_Supplied data_
┄┄┄┄┄┄

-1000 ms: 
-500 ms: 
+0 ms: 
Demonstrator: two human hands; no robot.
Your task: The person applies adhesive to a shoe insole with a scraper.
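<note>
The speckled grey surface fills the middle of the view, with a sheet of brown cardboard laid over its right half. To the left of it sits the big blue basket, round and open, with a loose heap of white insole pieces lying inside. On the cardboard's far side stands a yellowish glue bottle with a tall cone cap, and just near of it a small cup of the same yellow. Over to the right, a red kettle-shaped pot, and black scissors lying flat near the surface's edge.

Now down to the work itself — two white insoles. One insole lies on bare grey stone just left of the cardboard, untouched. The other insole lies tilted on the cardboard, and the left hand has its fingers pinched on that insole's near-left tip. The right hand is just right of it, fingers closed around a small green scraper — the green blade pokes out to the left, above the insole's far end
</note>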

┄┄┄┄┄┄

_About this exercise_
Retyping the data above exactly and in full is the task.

_Task output_
-1000 ms: 
-500 ms: 
+0 ms: 
Demonstrator: two human hands; no robot.
Your task: The person applies adhesive to a shoe insole with a scraper.
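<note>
The speckled grey surface fills the middle of the view, with a sheet of brown cardboard laid over its right half. To the left of it sits the big blue basket, round and open, with a loose heap of white insole pieces lying inside. On the cardboard's far side stands a yellowish glue bottle with a tall cone cap, and just near of it a small cup of the same yellow. Over to the right, a red kettle-shaped pot, and black scissors lying flat near the surface's edge.

Now down to the work itself — two white insoles. One insole lies on bare grey stone just left of the cardboard, untouched. The other insole lies tilted on the cardboard, and the left hand has its fingers pinched on that insole's near-left tip. The right hand is just right of it, fingers closed around a small green scraper — the green blade pokes out to the left, above the insole's far end
</note>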

The required output is complete.